Une visite réellement inopinée
« L’autonomie de la Banque centrale ne veut pas dire l’indépendance par rapport à l’Etat. Il doit y avoir une harmonie avec les politiques de l’Etat. L’autonomie est en rapport avec les politiques monétaires, mais cela ne peut être valable pour le budget de l’Etat ». Ainsi, s’exprimait le chef de l’Etat lors de la visite inopinée qu’il a rendue vendredi dernier au siège de la BCT où il fut reçu par le vice-gouverneur, Nadia Gamha. Et ce, avant l’arrivée tardive du gouverneur de la Banque centrale Marouane Abassi. Lequel était au siège du gouvernement et s’en excusait presque, alors qu’il ne faisait que son devoir.
Or, cette visite matinale réellement inopinée mérite qu’on s’y arrête.

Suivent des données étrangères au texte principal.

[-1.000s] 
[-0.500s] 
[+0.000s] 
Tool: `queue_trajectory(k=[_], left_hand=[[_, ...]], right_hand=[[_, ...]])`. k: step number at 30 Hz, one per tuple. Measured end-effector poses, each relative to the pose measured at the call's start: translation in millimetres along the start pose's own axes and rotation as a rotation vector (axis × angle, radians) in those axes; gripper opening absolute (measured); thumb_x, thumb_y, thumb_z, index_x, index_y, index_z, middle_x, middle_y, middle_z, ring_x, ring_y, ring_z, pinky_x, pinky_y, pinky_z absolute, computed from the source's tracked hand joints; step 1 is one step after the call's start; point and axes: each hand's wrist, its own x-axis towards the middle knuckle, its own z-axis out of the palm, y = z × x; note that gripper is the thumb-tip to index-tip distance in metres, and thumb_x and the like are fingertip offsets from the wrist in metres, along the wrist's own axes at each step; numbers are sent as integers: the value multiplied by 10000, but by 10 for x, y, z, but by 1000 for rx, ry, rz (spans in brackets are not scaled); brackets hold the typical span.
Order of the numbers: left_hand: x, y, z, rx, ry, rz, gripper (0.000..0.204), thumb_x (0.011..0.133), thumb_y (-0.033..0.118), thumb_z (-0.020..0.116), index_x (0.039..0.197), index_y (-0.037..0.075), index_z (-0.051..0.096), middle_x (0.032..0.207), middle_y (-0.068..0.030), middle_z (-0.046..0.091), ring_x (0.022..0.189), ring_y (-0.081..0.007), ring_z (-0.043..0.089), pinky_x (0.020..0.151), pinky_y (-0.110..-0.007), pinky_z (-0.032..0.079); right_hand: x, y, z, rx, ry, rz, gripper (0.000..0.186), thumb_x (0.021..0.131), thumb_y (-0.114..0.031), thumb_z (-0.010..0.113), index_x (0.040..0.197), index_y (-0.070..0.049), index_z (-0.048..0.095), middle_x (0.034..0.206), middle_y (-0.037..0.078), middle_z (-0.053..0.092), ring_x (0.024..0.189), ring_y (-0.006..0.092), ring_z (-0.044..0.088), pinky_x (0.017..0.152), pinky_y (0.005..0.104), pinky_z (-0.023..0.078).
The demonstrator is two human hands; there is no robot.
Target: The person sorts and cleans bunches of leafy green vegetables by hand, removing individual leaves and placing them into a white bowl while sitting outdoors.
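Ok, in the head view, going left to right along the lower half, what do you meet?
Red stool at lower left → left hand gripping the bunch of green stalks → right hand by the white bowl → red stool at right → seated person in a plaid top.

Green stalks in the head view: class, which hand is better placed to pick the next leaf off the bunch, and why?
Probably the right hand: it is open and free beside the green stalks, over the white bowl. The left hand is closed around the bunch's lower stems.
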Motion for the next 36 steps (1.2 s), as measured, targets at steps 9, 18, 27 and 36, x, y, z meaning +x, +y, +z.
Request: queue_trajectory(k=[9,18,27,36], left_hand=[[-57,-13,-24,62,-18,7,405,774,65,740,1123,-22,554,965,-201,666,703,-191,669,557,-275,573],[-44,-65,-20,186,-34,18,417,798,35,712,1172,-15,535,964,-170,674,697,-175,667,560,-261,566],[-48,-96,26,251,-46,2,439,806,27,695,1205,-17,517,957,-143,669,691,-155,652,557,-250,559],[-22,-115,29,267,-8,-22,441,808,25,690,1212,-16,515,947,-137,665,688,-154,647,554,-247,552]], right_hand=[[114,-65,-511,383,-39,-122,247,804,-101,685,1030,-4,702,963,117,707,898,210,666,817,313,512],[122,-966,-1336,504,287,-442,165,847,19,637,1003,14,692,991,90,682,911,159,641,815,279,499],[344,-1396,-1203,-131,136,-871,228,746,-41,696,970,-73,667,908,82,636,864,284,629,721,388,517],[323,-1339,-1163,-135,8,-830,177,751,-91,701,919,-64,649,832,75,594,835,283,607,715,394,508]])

Primo, parce que M. Abassi n’en était pas au courant, la preuve c’est qu’il est arrivé 20 minutes en retard. Secundo, l’entretien diffusé dans la soirée du vendredi dernier a été particulièrement long (45 minutes de vidéo). Tertio, fidèle à ses habitudes, le locataire du palais de Carthage, ne semblait pas écouter les tentatives d’explication de ses interlocuteurs, des experts dans leur domaine. Ce qui ne les met pas dans la meilleure des situations.
« Autonome mais pas indépendant »
Sur un autre volet, et c’est certainement le but de la visite présidentielle au siège de la Banque centrale, le Président a recadré sèchement Nadia Gamha qui louait la cohésion entre les différents services de la BCT. Et ce, en insistant sur la nécessité de faire la distinction entre l’autonomie et l’indépendance de la BCT : « Vous évoquez l’harmonie entre les différents départements de la BCT, mais vous omettez celle qui doit figurer entre la BCT et les politiques de l’Etat. »

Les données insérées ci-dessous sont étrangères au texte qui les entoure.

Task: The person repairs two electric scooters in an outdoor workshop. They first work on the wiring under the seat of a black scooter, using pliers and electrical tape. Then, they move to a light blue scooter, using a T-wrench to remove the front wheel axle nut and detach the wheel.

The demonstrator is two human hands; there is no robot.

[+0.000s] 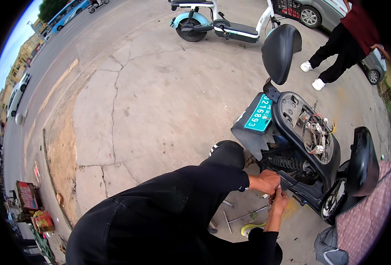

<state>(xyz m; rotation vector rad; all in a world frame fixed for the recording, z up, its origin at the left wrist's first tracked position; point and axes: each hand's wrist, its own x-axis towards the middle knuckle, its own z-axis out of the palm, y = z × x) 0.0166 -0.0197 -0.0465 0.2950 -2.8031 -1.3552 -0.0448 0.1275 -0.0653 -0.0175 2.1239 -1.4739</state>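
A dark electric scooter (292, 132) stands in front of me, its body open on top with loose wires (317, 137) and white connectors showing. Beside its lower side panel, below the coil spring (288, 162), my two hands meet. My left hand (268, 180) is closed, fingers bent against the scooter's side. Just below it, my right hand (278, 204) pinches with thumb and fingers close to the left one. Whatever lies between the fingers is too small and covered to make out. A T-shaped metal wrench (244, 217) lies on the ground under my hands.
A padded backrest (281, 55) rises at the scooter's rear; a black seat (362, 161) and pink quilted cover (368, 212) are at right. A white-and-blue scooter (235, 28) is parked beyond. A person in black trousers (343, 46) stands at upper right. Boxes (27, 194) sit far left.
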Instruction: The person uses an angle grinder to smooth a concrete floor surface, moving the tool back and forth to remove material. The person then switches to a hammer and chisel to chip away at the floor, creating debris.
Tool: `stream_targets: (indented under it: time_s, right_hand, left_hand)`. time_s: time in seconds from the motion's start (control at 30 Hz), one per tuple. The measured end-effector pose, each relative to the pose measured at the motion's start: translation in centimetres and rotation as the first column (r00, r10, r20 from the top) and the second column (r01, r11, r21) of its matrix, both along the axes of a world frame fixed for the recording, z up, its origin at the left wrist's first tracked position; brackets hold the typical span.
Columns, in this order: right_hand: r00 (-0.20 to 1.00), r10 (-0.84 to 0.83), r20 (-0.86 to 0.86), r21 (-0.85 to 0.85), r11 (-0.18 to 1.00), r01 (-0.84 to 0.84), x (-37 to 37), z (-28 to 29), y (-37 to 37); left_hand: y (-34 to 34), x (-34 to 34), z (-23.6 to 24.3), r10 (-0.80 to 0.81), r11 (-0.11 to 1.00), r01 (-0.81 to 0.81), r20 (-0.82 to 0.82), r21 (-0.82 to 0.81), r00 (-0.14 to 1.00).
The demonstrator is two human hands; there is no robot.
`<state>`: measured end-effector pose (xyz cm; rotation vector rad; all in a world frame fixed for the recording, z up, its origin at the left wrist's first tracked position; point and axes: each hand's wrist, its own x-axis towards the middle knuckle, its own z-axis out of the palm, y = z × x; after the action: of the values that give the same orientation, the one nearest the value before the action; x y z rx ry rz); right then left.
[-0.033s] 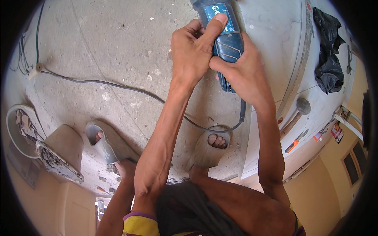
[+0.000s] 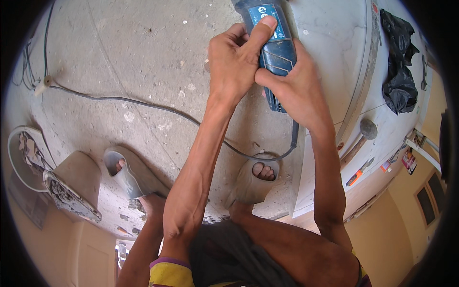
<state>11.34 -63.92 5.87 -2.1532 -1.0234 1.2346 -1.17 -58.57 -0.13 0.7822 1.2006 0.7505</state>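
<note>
At the far centre, over the dusty concrete floor (image 2: 143, 57), the left hand (image 2: 234, 62) and right hand (image 2: 296, 91) both clasped the blue power tool (image 2: 276, 52); its cable (image 2: 143, 104) trailed left.

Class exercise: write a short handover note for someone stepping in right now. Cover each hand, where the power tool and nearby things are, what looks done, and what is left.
Left hand: wrapped on the blue power tool, thumb across its top.
Right hand: grip closed around the tool's rear body.
The tool's black cord trails left across the dusty concrete floor. The tool's working end is out of view at the top edge.
A pale stone slab lies right of the tool; on it sit a black bag, a mallet and an orange-handled tool.
Done: tool held in both hands. Whether it is running or cutting cannot be told.
</note>
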Motion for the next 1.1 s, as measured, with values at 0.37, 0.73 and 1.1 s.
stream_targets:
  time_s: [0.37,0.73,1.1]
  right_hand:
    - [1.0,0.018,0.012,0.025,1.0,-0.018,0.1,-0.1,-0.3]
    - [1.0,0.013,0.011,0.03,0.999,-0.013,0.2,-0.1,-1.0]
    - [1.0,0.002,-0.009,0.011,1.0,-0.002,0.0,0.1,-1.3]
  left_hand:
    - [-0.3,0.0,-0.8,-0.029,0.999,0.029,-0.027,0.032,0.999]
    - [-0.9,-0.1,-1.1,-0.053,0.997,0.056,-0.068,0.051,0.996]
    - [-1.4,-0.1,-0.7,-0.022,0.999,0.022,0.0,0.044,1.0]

Puis il a insisté : « Le rôle principal de la BCT était de maîtriser l’inflation. Toutefois, il est nécessaire d’améliorer et de faire évoluer les textes juridiques afin que la banque puisse jouer pleinement son rôle, en tant qu’établissement public, autonome, mais non indépendant de l’État ». La couleur est clairement annoncée!

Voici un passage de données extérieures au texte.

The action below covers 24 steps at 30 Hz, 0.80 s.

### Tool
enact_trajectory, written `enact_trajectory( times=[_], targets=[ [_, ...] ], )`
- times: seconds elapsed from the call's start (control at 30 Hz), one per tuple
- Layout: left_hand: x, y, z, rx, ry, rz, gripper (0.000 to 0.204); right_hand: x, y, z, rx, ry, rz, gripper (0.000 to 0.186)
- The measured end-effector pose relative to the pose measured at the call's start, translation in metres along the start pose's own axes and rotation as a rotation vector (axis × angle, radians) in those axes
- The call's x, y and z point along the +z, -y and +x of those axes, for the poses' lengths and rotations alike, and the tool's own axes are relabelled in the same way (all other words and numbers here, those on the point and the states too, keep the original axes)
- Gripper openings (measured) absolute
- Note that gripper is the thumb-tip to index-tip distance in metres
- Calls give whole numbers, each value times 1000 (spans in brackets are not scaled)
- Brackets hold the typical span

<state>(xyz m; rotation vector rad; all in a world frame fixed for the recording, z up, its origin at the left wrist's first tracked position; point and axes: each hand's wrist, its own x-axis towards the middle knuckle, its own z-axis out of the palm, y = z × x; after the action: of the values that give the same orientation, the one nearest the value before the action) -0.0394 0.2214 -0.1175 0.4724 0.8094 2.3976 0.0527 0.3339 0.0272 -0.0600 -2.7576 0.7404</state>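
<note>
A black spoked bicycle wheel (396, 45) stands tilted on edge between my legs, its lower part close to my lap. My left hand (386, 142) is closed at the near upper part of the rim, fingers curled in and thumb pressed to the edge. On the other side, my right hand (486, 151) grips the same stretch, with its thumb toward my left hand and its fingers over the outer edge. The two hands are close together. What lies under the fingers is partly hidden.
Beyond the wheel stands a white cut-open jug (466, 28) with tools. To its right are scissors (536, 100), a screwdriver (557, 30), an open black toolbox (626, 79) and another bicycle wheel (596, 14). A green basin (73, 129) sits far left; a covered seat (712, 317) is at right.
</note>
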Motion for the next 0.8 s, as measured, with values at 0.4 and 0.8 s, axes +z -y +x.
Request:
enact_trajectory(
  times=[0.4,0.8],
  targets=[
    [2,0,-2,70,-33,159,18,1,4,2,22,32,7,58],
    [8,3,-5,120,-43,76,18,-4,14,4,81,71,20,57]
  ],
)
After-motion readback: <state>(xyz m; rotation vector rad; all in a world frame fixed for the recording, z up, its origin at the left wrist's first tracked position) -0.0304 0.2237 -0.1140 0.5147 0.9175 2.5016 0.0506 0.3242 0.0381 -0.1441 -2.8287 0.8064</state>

Et d’asséner sur un ton qui n’admet pas de réplique : « Il faut faire la différence entre l’indépendance dans le volet monétaire et dans le volet budgétaire. Ce qui n’est malheureusement pas bien compris par certains. »
Une manière d’avertir que désormais, le rôle de la BCT se limite à la simple gestion de la politique monétaire et que c’est le gouvernement qui est dépositaire de la prérogative budgétaire. Cela veut-il dire pour faire simple que c’est la Banque centrale qui devra à l’avenir financer l’abyssal déficit budgétaire?
Un signe qui ne trompe pas : le Président n’a pas manqué de rappeler qu’il était « absurde » que l’Etat eut recours aux banques commerciales pour emprunter et les rembourser avec des intérêts. En clair cela reviendra à ce que l’Etat puisse emprunter directement auprès de la BCT, sans passer par les banques commerciales qui « gagnent ainsi beaucoup d’argent sur le dos de l’Etat ».
Au cœur de la politique
Alors, le pouvoir en place songe-t-il à revisiter l’indépendance de la Banque centrale? Pourtant, le ministre de l’Economie et de la Planification, Samir Saïed, n’a-t-il pas affirmé- mercredi 24 mai 2022 à Bloomberg, en marge des assemblées annuelles de la Banque africaine de développement (BAD) à Sharm Cheikh en Egypte- que le gouvernement « n’a pas l’intention de changer le statut de la Banque centrale de Tunisie, ou d’attenter à son indépendance »? Tout en qualifiant ce qui se dit au sujet de la réduction des prérogatives de l’Institut d’émission, de « propos vides de sens ».
Disons pour résumer que l’indépendance de la BCT réside dans le fait que le mandat principal de la « banque des banques » se situe à la lisière du politique, sinon au cœur du politique. D’où la tentation de la part du pouvoir politique de faire main basse sur l’ultime rempart contre ses propres politiques.